# [Exercise directions]
Only a number is wanted here, namely how many lines of the data contain the string "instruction".

---

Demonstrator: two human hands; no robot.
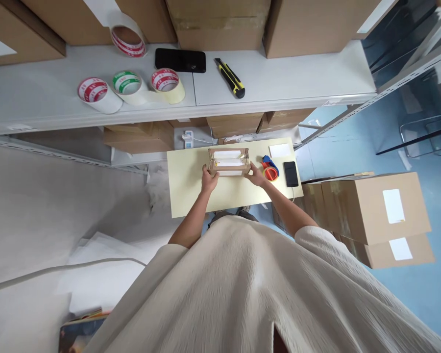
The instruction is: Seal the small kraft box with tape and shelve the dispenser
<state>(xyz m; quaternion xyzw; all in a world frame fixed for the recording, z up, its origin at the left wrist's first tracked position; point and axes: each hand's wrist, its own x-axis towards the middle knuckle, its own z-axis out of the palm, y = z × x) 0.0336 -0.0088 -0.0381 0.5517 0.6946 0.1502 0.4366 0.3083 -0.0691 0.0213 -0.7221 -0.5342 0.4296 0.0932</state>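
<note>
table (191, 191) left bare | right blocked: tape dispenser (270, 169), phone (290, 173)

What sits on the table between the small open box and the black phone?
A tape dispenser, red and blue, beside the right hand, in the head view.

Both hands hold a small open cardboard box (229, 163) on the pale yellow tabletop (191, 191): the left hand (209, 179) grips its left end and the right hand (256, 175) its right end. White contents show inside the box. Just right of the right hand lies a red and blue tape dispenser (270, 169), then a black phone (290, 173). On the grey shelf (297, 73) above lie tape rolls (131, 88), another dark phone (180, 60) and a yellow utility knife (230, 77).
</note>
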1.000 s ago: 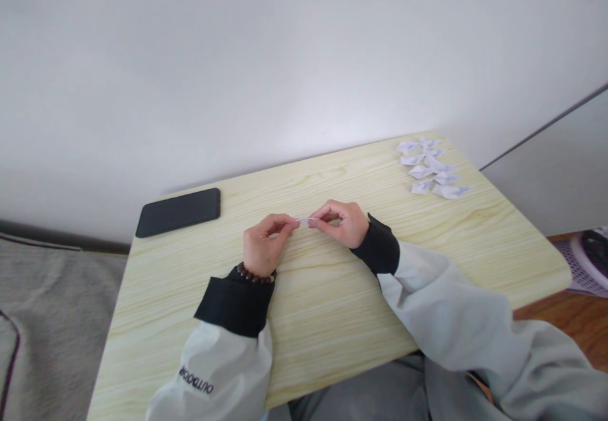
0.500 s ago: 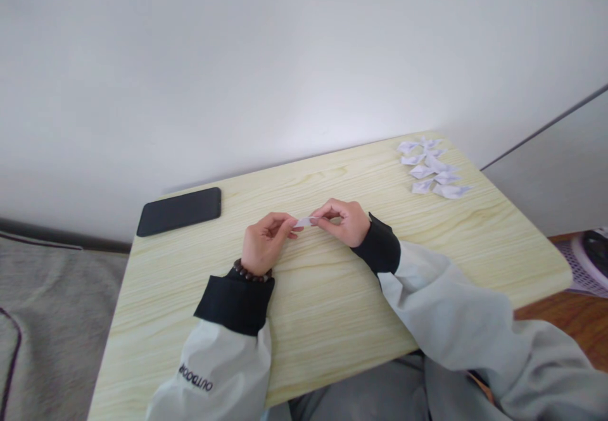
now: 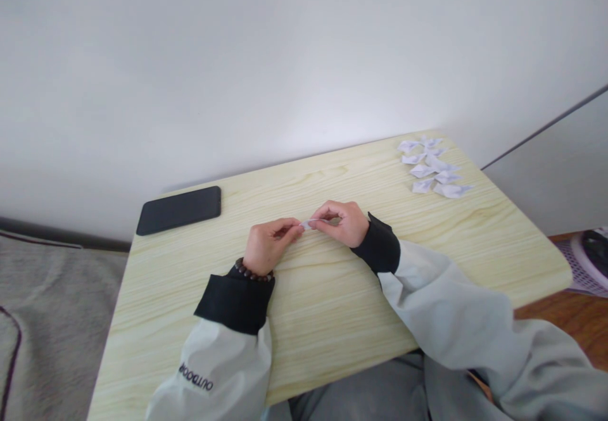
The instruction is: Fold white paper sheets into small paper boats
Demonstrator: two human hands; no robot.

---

# [Response to the task]
2